OK wait .. *click*! .. Oooh. So are you saying Chiron wasn't intended to be something that runs at runtime? Because throwing that gear in the mix of a running web architecture just seemed awfully vulnerable. If Chiron is used only once in the deployment process, and not as a runtime server of sorts .. well, I don't understand why even that was necessary (why not just use the file system?), but it's definitely a relief and I feel adequately stupid I hope to your liking.

Alexey Zakharov said...

Hi James,

DLR in Silverlight looks very promising. But I've got to main problems with it:

1. DLR assemblies are not included to Silverlight Core. That is why people should download additional 1 megabyte to start using our application. Are microsoft planning to include DLR in SL 3 Core?

2. There is no integration in Visual Studio. Project IronPython shell wasn't updated since IP first version.

Thanks,
Alexey Zakharov.

Jimmy Schementi said...

@stimpy77 The XAP file is basically a filesystem to a SL app, since it doesn't have access to the local filesystem, just like JavaScript in the browser.

The latest release of AgDLR actually includes a auto-xapper for IIS/Cassini, so you can just put your files on the webserver and it will be served as a XAP whenever the directory containing those files is requested ... makes it that much easier.

Jimmy Schementi said...

@Alexey Zakharov To address your concerns:

>>> DLR assemblies are not included to Silverlight Core

True. In SL4 part of the DLR will be in Silverlight, but the languages will never be, since their open-source projects and release 2-3 times faster than Silverlight.

To help with this, you can serve any DLL from outside the XAP (see chiron.exe.config for documentation), which are only downloaded once into the user's browser cache. SL3 improves upon this by packaging up DLLs in SLVX files for networks which forbid the transmission of DLLs.

A lot of the limitations we have for Dynamic Languages is explained here:

http://blog.jimmy.schementi.com/2008/05/story-of-ruby-and-python-in-silverlight.html

>>> There is no integration in Visual Studio.
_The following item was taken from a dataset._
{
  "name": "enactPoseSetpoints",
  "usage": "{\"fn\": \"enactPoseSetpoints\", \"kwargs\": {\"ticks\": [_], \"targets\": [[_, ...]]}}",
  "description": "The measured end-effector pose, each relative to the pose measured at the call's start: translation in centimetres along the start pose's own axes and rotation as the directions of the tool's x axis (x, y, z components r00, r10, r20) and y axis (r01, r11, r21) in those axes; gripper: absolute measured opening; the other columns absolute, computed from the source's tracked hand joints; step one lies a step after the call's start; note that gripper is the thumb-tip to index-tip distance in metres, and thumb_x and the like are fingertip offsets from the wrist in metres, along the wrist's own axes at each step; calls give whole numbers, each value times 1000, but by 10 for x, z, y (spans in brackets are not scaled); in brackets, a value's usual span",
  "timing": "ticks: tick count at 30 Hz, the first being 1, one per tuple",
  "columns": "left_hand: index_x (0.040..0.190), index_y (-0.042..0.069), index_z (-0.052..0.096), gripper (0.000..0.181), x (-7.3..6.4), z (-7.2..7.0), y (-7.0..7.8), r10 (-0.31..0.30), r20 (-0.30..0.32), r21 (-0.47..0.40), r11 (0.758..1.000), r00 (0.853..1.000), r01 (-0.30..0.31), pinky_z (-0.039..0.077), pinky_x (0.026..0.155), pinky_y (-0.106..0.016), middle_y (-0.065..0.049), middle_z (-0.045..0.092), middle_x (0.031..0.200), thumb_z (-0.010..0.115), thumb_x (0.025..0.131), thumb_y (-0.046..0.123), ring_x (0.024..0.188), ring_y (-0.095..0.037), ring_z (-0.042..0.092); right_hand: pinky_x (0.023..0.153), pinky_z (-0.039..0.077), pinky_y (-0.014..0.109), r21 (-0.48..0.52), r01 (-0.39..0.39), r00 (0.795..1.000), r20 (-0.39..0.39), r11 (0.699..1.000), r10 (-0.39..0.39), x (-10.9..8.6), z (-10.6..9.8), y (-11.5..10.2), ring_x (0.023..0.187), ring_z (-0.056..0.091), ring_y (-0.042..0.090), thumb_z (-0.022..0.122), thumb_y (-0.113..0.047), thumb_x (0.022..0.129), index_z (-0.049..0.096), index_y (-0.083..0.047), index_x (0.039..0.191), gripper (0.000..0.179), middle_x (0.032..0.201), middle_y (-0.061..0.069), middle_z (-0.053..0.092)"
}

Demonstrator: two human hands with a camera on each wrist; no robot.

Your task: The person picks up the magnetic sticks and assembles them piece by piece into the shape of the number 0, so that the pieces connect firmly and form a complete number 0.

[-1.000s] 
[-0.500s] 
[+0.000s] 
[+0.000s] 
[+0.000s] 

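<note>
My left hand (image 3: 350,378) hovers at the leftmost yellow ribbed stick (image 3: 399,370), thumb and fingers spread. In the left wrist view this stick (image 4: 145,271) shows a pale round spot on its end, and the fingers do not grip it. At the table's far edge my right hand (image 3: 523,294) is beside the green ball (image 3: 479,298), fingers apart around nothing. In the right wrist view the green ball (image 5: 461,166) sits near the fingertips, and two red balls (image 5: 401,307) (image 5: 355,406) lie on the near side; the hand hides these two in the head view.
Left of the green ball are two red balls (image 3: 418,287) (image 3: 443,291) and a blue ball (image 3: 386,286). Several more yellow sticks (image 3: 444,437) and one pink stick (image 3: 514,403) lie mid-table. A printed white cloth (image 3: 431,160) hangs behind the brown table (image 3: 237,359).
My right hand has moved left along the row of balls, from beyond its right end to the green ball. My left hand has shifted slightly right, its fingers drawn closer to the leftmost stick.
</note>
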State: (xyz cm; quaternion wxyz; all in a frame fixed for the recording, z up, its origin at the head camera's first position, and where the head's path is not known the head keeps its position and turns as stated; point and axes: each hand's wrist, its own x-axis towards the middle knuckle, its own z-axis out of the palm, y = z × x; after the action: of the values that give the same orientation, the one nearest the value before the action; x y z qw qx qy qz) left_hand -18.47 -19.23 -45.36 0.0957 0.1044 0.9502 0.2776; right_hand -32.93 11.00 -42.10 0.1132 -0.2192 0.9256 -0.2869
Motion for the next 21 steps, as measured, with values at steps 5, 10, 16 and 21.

Project IronPython shell wasn't updated since IP first version.

You can download addons to VS for Python/Ruby colorization, and SL apps for Ruby/Python can just be VS Website projects (see http://blogs.msdn.com/webnext/archive/2008/03/30/silverlight-dynamic-languages-in-visual-studio.aspx), so working in VS is definitely possible. You'll be missing intellisence, but having a REPL in your application (http://www.flickr.com/photos/24458122@N00/3039815620/) can make that a ton easier.

What else is stopping you from using VS?

Miguel Madero said...

Jimmy,

You mentioned Silverline, but I wanted to know wif this project has been updated or is still alive. I've not seen any updates since October 2008 and was wondering what was the state of the project.

It seems like a great idea.

Jimmy Schementi said...

I haven't had time to work on it in a while, but I'm planning to put some time into it for RailsConf this year, so expect a major update in May. It is a really fun project, so I can't wait to update it.